‘On the following Monday evening, I asked Wei Hai if he had taken out a certificate yet. He said he had not. I had not managed to get mine either because I had been busy, so we agreed that we would definitely get our certificates before Wednesday. On Wednesday morning, I phoned Wei Hai to tell him I had already got mine, and asked if he had managed to get his. No problem, he said. At about three o’clock he phoned and told me that my mother wanted me to go to Ma’anshan to see her. He didn’t tell me what for. I immediately thought that something had happened to her, so I asked for permission to leave early, and rushed to the bus station at four thirty. When I arrived at my mother’s an hour later, breathless with worry, she asked in surprise, “What’s happened? Wei Hai phoned to say he was coming to Ma’anshan, and asked me to stay in. What’s going on with you two?”

  ‘“I’m not sure,” I said, confused. Without further thought, I left my mother and rushed to the bus station to meet Wei Hai off the Nanjing bus. More than a year together had not faded the first flush of love. I could hardly bear being apart from him then; leaving him to go to work was painful, and I looked forward to coming home every day. I was infatuated, in a trance.

  ‘By about half past eight that evening, Wei Hai had still not arrived at the bus station.

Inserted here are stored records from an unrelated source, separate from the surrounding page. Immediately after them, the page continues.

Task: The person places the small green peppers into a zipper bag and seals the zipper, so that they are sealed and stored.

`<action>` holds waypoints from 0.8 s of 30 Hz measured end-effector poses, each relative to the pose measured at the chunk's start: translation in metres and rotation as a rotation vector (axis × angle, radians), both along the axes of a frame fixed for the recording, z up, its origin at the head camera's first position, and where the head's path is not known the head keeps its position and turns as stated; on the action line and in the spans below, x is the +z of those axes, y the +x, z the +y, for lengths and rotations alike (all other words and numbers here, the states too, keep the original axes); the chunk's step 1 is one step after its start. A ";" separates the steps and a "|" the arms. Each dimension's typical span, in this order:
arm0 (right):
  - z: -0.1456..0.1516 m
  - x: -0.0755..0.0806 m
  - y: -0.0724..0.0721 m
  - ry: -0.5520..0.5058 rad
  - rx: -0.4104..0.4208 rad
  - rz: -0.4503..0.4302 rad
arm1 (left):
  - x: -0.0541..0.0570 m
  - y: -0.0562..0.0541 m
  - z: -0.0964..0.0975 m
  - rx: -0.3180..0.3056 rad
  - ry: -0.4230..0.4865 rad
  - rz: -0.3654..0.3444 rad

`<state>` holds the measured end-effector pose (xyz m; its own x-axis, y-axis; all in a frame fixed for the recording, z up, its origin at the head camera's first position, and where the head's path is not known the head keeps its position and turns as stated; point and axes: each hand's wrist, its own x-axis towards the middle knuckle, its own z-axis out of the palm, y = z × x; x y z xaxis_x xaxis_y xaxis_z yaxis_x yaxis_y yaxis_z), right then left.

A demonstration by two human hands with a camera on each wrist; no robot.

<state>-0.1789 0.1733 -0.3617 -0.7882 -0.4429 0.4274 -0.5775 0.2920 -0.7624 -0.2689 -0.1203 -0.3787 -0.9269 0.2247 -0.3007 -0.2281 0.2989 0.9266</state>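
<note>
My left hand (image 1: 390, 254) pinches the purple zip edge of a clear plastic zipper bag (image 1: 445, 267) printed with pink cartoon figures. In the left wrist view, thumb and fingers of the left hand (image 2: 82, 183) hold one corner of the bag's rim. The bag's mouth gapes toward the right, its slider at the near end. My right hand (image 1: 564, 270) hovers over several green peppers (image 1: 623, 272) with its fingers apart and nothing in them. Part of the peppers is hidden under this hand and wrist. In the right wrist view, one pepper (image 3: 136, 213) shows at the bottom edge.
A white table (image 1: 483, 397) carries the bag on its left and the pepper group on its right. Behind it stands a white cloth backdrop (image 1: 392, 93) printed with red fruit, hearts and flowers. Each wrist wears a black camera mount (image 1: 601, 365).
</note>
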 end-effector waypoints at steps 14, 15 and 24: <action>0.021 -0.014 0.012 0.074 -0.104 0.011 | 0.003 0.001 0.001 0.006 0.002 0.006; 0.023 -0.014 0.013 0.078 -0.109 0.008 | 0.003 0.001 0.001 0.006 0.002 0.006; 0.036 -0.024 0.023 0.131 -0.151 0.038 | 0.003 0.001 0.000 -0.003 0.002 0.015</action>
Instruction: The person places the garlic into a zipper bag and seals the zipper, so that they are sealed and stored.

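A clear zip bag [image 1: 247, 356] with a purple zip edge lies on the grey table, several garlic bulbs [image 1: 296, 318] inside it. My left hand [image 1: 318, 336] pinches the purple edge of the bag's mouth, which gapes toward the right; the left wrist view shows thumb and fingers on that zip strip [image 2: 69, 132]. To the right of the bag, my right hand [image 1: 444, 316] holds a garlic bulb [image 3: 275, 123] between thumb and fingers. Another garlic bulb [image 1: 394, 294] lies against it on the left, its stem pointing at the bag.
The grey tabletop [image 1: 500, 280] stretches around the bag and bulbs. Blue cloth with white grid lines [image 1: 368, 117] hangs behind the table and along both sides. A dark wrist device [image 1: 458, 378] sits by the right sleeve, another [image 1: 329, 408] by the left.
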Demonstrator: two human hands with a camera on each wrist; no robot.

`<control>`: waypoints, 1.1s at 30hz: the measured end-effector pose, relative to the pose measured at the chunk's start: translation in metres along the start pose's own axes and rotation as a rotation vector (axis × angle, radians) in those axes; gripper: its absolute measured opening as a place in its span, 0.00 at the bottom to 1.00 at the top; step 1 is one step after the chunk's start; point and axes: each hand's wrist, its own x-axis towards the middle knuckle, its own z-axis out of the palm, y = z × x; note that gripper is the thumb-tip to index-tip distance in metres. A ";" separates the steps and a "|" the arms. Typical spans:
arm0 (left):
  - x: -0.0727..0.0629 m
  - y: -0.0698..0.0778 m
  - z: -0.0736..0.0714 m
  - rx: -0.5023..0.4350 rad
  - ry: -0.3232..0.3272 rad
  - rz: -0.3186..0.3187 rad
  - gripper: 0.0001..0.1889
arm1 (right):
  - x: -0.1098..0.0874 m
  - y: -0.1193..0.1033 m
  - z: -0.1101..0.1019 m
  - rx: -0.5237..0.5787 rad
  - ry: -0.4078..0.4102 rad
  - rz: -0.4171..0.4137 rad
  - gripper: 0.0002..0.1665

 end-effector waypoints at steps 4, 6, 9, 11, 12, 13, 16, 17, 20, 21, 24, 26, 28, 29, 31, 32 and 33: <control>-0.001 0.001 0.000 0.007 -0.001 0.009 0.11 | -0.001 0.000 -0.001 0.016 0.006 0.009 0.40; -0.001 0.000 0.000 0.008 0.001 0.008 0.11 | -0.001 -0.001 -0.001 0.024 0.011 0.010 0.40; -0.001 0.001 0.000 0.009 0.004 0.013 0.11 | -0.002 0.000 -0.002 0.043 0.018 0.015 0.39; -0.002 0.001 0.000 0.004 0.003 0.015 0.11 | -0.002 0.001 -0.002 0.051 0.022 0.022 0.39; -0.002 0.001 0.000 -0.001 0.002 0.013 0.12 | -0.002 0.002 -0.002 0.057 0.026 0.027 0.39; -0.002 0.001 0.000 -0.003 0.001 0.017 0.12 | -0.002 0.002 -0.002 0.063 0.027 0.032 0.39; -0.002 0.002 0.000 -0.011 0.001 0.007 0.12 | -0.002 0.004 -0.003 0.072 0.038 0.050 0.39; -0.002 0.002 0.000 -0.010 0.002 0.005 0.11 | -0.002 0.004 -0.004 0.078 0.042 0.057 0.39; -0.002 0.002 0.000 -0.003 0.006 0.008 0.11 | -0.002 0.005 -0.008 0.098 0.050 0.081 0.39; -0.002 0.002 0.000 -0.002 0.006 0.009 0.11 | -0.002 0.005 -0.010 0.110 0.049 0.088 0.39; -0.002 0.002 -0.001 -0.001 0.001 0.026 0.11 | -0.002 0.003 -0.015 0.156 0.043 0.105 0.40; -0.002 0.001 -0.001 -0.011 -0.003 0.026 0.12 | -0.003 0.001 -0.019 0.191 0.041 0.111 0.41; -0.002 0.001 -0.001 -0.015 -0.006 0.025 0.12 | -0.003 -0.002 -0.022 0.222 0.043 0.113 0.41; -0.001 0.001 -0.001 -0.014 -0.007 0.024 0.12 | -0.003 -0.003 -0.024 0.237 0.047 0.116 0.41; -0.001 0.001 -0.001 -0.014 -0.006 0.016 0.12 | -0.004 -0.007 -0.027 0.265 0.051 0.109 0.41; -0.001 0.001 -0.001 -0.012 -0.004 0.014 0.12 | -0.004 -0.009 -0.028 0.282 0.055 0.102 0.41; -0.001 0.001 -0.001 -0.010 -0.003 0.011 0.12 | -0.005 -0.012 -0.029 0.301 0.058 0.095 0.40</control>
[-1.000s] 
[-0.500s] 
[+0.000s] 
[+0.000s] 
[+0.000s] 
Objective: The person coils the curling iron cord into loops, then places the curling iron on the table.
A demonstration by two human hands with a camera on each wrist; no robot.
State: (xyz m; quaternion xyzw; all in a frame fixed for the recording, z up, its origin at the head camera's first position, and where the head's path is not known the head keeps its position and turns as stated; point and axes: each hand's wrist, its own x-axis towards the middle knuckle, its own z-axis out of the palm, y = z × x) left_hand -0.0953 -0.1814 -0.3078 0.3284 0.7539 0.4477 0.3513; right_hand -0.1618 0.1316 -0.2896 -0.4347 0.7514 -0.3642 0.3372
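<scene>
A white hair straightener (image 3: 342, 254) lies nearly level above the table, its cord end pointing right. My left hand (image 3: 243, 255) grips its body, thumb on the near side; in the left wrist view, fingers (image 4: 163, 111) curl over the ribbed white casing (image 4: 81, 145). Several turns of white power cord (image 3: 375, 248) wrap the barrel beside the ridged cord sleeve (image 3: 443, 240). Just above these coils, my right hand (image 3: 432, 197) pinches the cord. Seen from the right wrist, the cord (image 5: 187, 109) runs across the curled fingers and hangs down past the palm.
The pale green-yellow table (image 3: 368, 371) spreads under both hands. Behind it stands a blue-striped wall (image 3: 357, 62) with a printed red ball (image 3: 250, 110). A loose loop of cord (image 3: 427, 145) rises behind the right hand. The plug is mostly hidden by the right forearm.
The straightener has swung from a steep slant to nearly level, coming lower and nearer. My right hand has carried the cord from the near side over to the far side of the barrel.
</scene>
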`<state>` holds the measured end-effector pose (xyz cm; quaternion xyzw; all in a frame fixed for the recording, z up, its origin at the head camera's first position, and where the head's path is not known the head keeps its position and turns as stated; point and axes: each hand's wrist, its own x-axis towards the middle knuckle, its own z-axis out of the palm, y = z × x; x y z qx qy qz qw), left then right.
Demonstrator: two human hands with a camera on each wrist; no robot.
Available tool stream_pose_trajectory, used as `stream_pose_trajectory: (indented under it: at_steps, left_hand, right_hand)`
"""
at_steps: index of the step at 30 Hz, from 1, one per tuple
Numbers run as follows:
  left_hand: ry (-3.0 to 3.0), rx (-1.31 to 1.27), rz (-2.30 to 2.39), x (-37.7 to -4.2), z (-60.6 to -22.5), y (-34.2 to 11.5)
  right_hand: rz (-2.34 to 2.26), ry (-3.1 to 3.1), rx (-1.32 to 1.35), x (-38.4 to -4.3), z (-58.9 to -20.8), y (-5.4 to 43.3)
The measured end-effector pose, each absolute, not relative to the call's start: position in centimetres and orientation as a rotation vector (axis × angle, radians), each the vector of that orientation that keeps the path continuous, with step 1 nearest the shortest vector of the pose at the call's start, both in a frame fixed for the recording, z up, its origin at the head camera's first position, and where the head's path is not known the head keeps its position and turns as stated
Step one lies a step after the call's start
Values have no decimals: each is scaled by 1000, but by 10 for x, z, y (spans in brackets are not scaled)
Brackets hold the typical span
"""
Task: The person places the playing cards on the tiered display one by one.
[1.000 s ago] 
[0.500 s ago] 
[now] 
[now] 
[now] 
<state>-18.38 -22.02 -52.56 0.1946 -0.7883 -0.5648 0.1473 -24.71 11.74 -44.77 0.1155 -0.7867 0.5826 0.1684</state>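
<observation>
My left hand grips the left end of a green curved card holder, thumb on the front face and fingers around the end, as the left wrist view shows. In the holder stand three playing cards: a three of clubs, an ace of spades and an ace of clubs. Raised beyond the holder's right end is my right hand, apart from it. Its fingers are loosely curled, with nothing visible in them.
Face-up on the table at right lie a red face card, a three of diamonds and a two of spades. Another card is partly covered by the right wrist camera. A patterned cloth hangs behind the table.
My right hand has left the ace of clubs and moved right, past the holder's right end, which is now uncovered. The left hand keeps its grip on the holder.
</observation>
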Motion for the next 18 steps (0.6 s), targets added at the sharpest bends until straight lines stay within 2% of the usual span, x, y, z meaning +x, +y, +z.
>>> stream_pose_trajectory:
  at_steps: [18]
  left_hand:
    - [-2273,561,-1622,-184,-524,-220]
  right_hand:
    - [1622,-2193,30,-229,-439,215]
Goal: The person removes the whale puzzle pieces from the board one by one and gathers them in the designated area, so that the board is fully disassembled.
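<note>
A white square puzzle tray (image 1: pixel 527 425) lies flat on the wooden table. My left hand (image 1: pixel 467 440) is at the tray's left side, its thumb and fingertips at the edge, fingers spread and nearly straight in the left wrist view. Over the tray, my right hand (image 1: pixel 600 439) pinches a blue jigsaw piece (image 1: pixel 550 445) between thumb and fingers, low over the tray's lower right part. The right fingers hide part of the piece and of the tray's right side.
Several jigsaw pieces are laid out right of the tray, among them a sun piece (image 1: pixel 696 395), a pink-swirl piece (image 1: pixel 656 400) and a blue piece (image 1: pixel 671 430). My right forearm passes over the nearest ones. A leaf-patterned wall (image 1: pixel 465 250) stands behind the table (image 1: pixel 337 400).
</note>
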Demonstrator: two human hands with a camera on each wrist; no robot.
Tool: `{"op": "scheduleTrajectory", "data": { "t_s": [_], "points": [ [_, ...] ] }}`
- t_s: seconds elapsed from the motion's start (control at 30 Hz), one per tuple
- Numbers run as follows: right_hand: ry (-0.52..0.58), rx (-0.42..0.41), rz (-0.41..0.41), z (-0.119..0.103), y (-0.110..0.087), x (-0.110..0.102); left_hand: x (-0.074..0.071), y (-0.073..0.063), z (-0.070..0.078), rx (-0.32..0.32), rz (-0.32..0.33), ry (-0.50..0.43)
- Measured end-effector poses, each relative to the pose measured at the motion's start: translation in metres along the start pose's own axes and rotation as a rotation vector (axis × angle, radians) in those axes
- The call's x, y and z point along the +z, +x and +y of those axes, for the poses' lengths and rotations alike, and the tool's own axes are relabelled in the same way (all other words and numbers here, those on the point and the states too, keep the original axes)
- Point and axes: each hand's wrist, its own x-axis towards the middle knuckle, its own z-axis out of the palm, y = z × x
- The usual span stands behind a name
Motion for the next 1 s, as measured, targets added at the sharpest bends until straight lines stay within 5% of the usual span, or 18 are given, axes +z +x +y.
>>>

I was frantic. I asked the driver of every bus that arrived if there had been any accidents or breakdowns on the road, and if all the scheduled buses were running. Their replies were reassuring: nothing out of the ordinary had happened. Past nine, I decided I couldn’t wait any longer so I boarded a bus back to Nanjing to see if Wei Hai was at home, ill. I didn’t dare think what else might have happened to him. Thinking that Wei Hai might be on a bus to Ma’anshan while I travelled in the opposite direction on the same road, I switched on a torch I had with me, and shone it out of the bus window, straining to see the passing vehicles. I couldn’t actually see anything, but it comforted me to try. After a while, our bus was pulled over by the traffic police. The policeman who boarded the bus said that someone on the bus seemed to have been signalling with torchlight, so they wanted all the passengers to get out for an inspection. I hurried to the front and explained that I had been using the torch because I was afraid my husband had taken the wrong bus. The furious traffic policeman sent us on our way, and the other passengers all swore at me for causing a delay. I wasn’t bothered – I just apologised and continued looking out of the window.

  ‘We lived not far from the bus station; as I approached our flat, I saw light from the windows, and my heart lifted. But both doors were locked, which was odd: the inner door wasn’t usually locked when someone was home. A wave of terror washed over me when I saw the flat was empty. Instinct prompted me to open the wardrobe in the bedroom. I went cold all over: Wei Hai’s clothes were missing. He had gone.’

  ‘Wei Hai had gone? Left the house and gone?’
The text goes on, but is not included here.